WHAT THIS TASK INVOLVES
Please retype the listing below without a single change.
————
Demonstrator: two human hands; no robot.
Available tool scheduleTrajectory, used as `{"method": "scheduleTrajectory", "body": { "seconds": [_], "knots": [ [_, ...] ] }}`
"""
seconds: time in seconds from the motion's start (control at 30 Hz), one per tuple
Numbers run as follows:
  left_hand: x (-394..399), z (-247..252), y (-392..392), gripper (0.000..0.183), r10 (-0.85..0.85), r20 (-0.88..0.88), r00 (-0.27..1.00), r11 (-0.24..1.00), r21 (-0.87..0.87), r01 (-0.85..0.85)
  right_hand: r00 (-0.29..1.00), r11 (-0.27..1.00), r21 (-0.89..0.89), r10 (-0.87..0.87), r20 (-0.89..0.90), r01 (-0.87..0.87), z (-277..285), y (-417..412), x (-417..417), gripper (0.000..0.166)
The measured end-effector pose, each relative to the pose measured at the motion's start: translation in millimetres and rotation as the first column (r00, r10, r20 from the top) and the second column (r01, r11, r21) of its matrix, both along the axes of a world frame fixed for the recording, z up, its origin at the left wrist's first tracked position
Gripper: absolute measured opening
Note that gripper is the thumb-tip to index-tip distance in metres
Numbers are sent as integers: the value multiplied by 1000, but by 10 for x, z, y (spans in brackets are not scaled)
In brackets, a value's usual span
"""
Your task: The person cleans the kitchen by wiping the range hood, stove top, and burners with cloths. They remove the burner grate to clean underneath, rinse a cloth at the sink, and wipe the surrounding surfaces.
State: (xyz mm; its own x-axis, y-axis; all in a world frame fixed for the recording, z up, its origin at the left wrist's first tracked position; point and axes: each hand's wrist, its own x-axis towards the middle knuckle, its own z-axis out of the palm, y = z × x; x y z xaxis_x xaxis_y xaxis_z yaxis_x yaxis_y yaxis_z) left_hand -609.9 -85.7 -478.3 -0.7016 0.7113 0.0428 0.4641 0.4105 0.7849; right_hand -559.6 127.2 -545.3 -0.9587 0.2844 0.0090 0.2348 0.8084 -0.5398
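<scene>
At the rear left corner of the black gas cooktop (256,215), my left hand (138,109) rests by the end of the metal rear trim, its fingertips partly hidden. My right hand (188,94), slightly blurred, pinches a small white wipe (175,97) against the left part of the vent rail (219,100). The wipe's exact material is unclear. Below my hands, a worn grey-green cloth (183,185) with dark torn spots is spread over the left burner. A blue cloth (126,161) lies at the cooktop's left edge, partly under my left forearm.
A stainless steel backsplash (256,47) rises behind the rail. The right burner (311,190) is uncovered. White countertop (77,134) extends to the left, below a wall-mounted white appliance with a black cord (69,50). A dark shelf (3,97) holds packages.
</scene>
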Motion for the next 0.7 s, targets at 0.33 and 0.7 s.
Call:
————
ANSWER BELOW
Demonstrator: two human hands; no robot.
Available tool scheduleTrajectory, used as `{"method": "scheduleTrajectory", "body": { "seconds": [_], "knots": [ [_, ...] ] }}`
"""
seconds: time in seconds from the motion's start (control at 30 Hz), one per tuple
Numbers run as follows:
  left_hand: x (-394..399), z (-247..252), y (-392..392), gripper (0.000..0.183), r10 (-0.85..0.85), r20 (-0.88..0.88), r00 (-0.27..1.00), r11 (-0.24..1.00), r21 (-0.87..0.87), r01 (-0.85..0.85)
  right_hand: r00 (-0.29..1.00), r11 (-0.27..1.00), r21 (-0.89..0.89), r10 (-0.87..0.87), r20 (-0.89..0.90), r01 (-0.87..0.87), z (-277..285), y (-417..412), x (-417..417), gripper (0.000..0.166)
The measured end-effector pose, each relative to the pose measured at the motion's start: translation in millimetres and rotation as the first column (r00, r10, r20 from the top) and the second column (r01, r11, r21) of its matrix, both along the axes of a world frame fixed for the recording, z up, its origin at the left wrist's first tracked position
Gripper: absolute measured opening
Note that gripper is the thumb-tip to index-tip distance in metres
Numbers are sent as integers: the value multiplied by 1000, but by 10 for x, z, y (spans in brackets are not scaled)
In brackets, a value's usual span
"""
Your task: The person cleans the kitchen by wiping the range hood, stove top, and burners with cloths. They remove the burner grate to clean underneath, rinse a cloth at the sink, and wipe the surrounding surfaces.
State: (xyz mm; its own x-axis, y-axis; all in a world frame fixed for the recording, z up, its origin at the left wrist's first tracked position; point and axes: each hand's wrist, its own x-axis towards the middle knuckle, its own z-axis out of the palm, y = z × x; x y z xaxis_x xaxis_y xaxis_z yaxis_x yaxis_y yaxis_z) left_hand -609.9 -85.7 -478.3 -0.7016 0.7113 0.0428 0.4641 0.4105 0.7849; right_hand -559.6 127.2 -545.3 -0.9587 0.2844 0.0090 0.2348 0.8084 -0.5398
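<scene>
At the rear left corner of the black gas cooktop (256,215), my left hand (138,109) rests by the end of the metal rear trim, its fingertips partly hidden. My right hand (188,94), slightly blurred, pinches a small white wipe (175,97) against the left part of the vent rail (219,100). The wipe's exact material is unclear. Below my hands, a worn grey-green cloth (183,185) with dark torn spots is spread over the left burner. A blue cloth (126,161) lies at the cooktop's left edge, partly under my left forearm.
A stainless steel backsplash (256,47) rises behind the rail. The right burner (311,190) is uncovered. White countertop (77,134) extends to the left, below a wall-mounted white appliance with a black cord (69,50). A dark shelf (3,97) holds packages.
</scene>
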Motion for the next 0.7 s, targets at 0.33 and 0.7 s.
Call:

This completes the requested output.